C.C.: The TCA tool is a flow chart telling you where your expenses lie. Whatever your order is, there is an optimal exchange for that order depending on the exchange’s market structure. This concept goes back to your pre-trade analysis, and once you understand market costs at each exchange, you can better make your order routing decisions.

Q. What was the trade cost analysis process before tick data could be captured at such a detailed level?

C.C.: This is a new character in the options market. What equity firms have been doing is a post-trade analysis of their order routing decisions, and relative to midpoint, which is the benchmark that everyone uses – how do their trades fare versus that standard.
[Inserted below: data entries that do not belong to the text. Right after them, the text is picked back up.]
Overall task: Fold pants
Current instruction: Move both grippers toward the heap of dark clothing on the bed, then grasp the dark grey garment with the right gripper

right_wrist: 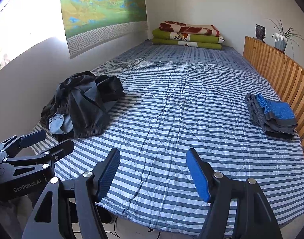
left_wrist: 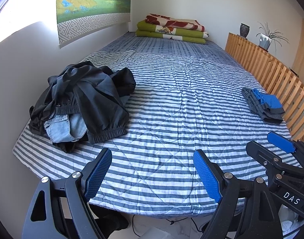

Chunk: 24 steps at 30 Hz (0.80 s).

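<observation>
Pants pile [left_wrist: 82, 103] unfolded, frame left | folded stack [left_wrist: 263, 105] right (done) | left gripper [left_wrist: 152, 175], right gripper [right_wrist: 154, 173]: wide open, empty

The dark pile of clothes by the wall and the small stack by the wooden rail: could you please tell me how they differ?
The dark pile is crumpled and loose, mostly black with light blue denim showing; the small stack is neatly folded, grey with bright blue on top. The pile is clearly the larger. It lies on the left near the wall; the stack lies on the right beside the wooden rail. Both rest on the striped quilt, untouched.
</observation>
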Each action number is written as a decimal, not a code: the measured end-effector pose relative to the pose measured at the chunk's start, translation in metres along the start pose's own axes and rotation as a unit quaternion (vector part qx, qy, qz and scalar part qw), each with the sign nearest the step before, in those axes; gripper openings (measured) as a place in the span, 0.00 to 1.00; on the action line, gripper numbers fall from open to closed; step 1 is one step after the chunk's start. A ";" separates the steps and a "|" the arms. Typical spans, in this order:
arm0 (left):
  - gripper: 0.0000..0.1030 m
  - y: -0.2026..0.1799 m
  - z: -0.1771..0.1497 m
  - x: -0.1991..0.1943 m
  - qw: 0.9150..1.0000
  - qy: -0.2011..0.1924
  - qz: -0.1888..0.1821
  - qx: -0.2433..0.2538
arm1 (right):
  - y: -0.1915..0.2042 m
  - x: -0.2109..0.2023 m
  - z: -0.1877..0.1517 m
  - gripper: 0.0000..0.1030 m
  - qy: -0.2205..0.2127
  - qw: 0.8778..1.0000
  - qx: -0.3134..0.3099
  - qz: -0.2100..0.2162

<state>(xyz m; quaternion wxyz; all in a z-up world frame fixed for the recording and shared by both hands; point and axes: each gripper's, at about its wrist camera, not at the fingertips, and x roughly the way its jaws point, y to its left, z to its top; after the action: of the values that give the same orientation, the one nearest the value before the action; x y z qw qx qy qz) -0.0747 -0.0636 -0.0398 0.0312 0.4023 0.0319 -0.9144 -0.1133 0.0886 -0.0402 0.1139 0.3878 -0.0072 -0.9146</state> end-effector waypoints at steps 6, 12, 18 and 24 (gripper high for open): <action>0.84 0.013 0.005 0.015 1.000 0.006 -0.003 -0.013 | 0.011 0.015 0.009 0.63 0.006 1.000 -0.021 -0.003; 0.84 0.035 0.015 0.023 1.000 0.005 0.017 -0.023 | 0.029 0.023 0.025 0.63 -0.005 0.999 -0.040 0.009; 0.84 0.076 0.018 0.033 0.998 0.008 0.037 -0.060 | 0.053 0.042 0.037 0.63 0.001 0.997 -0.066 0.025; 0.84 0.105 0.021 0.044 0.996 0.010 0.057 -0.070 | 0.067 0.064 0.051 0.63 0.009 0.997 -0.063 0.052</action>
<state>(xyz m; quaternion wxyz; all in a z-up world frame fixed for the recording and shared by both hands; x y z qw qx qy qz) -0.1111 -0.1716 -0.0620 0.1114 0.4091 0.0733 -0.9027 -0.1793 0.0057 -0.0434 0.1857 0.3869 0.0314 -0.9027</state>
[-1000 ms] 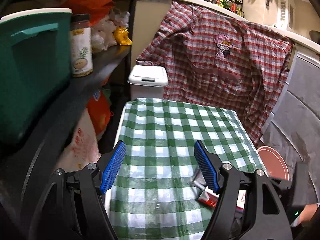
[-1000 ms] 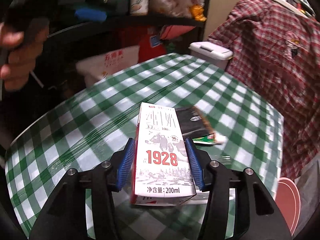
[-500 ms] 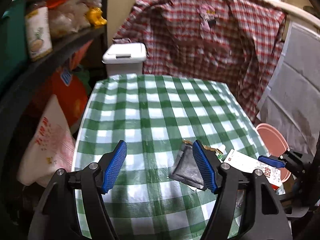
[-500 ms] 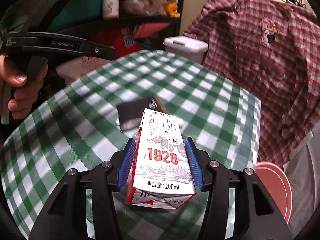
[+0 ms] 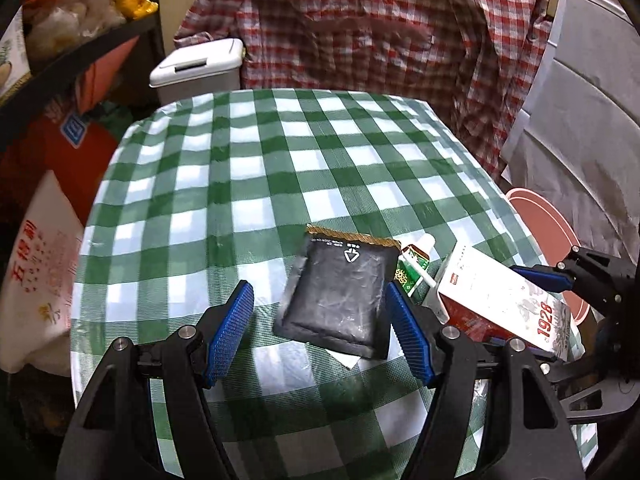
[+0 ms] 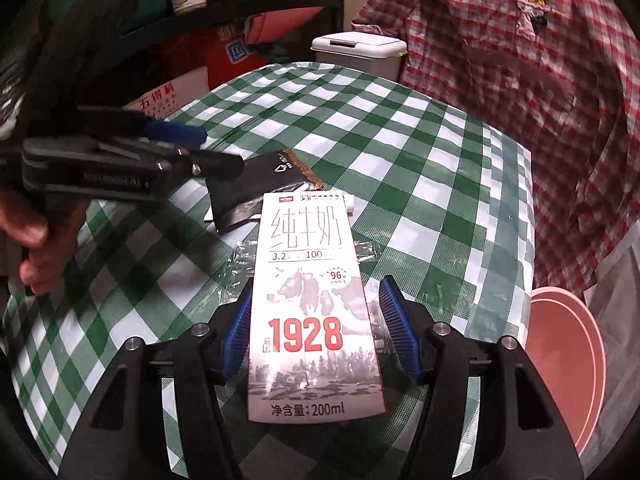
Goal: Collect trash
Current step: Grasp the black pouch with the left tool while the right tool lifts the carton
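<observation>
The milk carton (image 6: 314, 304) marked 1928 lies between the blue pads of the right gripper (image 6: 316, 334), whose jaws are opening: a gap now shows on the carton's right side, where half a second ago both pads pressed its sides. The carton sits at the table's near right edge, at about 4 o'clock from the black pouch (image 5: 340, 294), tipped over other litter and just above the pink bin (image 6: 566, 354) that stands at 3 o'clock beside the table. The grip looks to be letting go, so the carton seems set to drop or be left at the edge; whether it will reach the bin cannot be told.

Over the past second the left gripper (image 5: 318, 334) has swung down from the shelf side to the pouch, which now lies flat on the green checked tablecloth (image 5: 280, 152) between its wide-open pads, the right pad close to the pouch's edge, nothing held. A small green-and-white packet (image 5: 414, 264) pokes out at 2 o'clock from the pouch, touching it. A white lidded bin (image 5: 200, 68) stands past the table's far edge at 11 o'clock, before a hanging red plaid shirt (image 5: 380, 32). The pouch appears next in line for collection.
</observation>
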The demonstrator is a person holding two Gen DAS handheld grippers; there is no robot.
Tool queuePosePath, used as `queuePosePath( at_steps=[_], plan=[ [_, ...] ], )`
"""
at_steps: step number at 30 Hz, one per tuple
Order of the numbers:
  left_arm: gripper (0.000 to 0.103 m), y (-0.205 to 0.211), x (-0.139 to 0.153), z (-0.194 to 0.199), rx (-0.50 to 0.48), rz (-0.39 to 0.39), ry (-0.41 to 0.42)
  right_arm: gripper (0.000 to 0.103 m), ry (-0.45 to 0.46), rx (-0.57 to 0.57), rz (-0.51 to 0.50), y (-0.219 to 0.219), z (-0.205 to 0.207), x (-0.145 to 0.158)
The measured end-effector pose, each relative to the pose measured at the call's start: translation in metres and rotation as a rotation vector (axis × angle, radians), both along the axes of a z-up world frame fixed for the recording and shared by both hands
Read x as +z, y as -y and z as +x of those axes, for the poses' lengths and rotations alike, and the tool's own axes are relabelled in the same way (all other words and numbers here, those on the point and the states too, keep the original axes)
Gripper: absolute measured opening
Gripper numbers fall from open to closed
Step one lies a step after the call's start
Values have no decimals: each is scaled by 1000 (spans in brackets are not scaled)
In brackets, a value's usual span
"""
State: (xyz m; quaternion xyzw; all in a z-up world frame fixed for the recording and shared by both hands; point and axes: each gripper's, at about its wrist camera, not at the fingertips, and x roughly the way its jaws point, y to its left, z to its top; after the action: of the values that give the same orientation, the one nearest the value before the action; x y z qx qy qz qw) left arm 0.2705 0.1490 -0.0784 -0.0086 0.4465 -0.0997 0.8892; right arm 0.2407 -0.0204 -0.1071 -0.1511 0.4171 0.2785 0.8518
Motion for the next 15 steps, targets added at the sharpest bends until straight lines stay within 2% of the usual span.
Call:
queuePosePath(
  at_steps=[1, 3, 11, 15],
  plan=[
    [67, 1, -2, 1, 1, 0, -7, 51, -2, -1, 7, 2, 0, 1],
    [67, 4, -6, 5, -1, -1, -18, 49, 6, -14, 9, 6, 1, 3],
    [70, 12, -23, 15, -3, 5, -67, 49, -1, -55, -4, 20, 7, 2],
    [73, 19, -26, 18, -9, 24, -69, 53, -23, -60, -13, 20, 9, -3]
  ],
)
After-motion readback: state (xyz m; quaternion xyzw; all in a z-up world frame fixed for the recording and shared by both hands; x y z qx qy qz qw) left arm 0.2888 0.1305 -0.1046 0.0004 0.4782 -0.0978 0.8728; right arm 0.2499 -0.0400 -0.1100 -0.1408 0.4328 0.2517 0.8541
A lot of the time you will see firms ask, did we price improve? Did we trade better than the bid or offer for our customers? They will produce statistics for that concept but again, this is a new territory and I think that most firms just meet the minimum of their reporting requirements. And it’s only now that that tools like TCA add value. It’s important to know that companies are pioneering tools that enable a detailed look at the options market and the costs associated with their trading activity on a very specific level.

1 comment:

  1. I'd be very intereseted in learning about TCA tools. Especially pre-trade scenario analysis.

    Also, which methods are being implemented... VWAP, TWAP, ISS, etc. The interesting thing about the options market is trades do not just impact price, but the other greeks as well should be analyzed.

    Most firms do not understand that slippage is responsible for the lions share of costs. Any tool that can mitigate this, is very useful.